La start-up n’est pas la seule à s’être engagé dans le développement d’urinoirs féminins. Madame Pee est un urinoir féminin  avec une porte battante à la fonction « sans contact ». Sa fonction sans chasse d’eau et avec un papier 100% recyclable permet d’allier intimité, hygiène et écologie. Le système, idéal pour les évènements extérieurs, est testé lors des festivals We Love Green et Solidays en 2019.
 

 
Mais un aménagement urbain plus inclusif ne doit pas se limiter qu’aux toilettes publiques ! Également présent dans l’espace public et ouvert en théorie à toutes et à tous, les espaces de jeux pour enfants n’offrent pas les mêmes possibilités à tous les utilisateurs. De fait, les budgets publics destinés aux loisirs des jeunes urbains profitent à 75% aux garçons. Le manque d’inclusion des plus jeunes citadines est déploré, par exemple dans des espaces de jeux souvent aménagés en terrain de foot ou de basket, activités encore très genrés. Pour rendre les aires de jeux plus inclusives et répondre à toutes les préférences, la ville de Barcelone les a segmentés en une variété de jeux pour tous (de la balançoire au toboggan), répondant non seulement aux préférences des jeunes urbaines, mais également à celles des petits urbains.
 

Et si nos villes veulent réellement être durables, elles doivent aujourd’hui s’attaquer à la question majeure de l’inclusivité et du genre dans l’espace public. Le géographe Yves Raibaud rappelait ainsi que le modèle de ville durable renforcerait les inégalités d’accès à la ville au détriment des femmes. Il suggère donc d’intégrer au dessin de la ville durable l’expression d’un écoféminisme critique, pour répondre aux enjeux environnementaux sans reproduire les travers actuels de l’espace urbain.

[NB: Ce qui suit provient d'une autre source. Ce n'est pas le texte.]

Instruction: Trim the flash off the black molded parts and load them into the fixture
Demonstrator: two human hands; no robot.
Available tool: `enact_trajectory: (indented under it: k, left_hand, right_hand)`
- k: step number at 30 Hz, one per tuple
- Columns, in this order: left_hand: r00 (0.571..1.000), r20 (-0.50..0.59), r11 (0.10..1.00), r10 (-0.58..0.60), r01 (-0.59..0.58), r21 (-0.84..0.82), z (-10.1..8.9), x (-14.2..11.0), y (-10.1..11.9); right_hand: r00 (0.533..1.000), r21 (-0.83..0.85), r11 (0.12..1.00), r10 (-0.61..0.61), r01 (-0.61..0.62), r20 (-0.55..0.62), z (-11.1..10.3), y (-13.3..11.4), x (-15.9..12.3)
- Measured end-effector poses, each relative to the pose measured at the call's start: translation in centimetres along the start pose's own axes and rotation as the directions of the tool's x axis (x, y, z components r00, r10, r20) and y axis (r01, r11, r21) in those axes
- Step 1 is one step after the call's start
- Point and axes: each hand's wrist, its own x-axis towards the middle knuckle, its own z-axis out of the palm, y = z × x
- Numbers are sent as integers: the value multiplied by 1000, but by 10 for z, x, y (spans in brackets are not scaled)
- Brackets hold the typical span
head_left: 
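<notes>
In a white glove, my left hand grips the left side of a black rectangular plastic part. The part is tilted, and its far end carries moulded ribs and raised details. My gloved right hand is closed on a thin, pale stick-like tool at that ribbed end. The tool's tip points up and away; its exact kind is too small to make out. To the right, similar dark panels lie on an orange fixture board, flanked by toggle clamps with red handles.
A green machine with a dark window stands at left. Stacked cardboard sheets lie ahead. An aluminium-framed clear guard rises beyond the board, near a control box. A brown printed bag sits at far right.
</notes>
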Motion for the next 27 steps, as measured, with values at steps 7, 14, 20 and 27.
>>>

De ses premières pierres à aujourd’hui, la ville a été très largement construite par et pour les hommes. Toutefois, dans une société où les revendications féministes ont plus de portée et dans laquelle chaque voix se fait progressivement entendre, les codes finissent par être bousculés et les initiatives en faveur d’une ville pour tous se multiplient. Bien que des améliorations restent à faire pour une meilleure inclusion des femmes dans l’espace public, l’ensemble de ces changements laisse imaginer une ville réellement inclusive.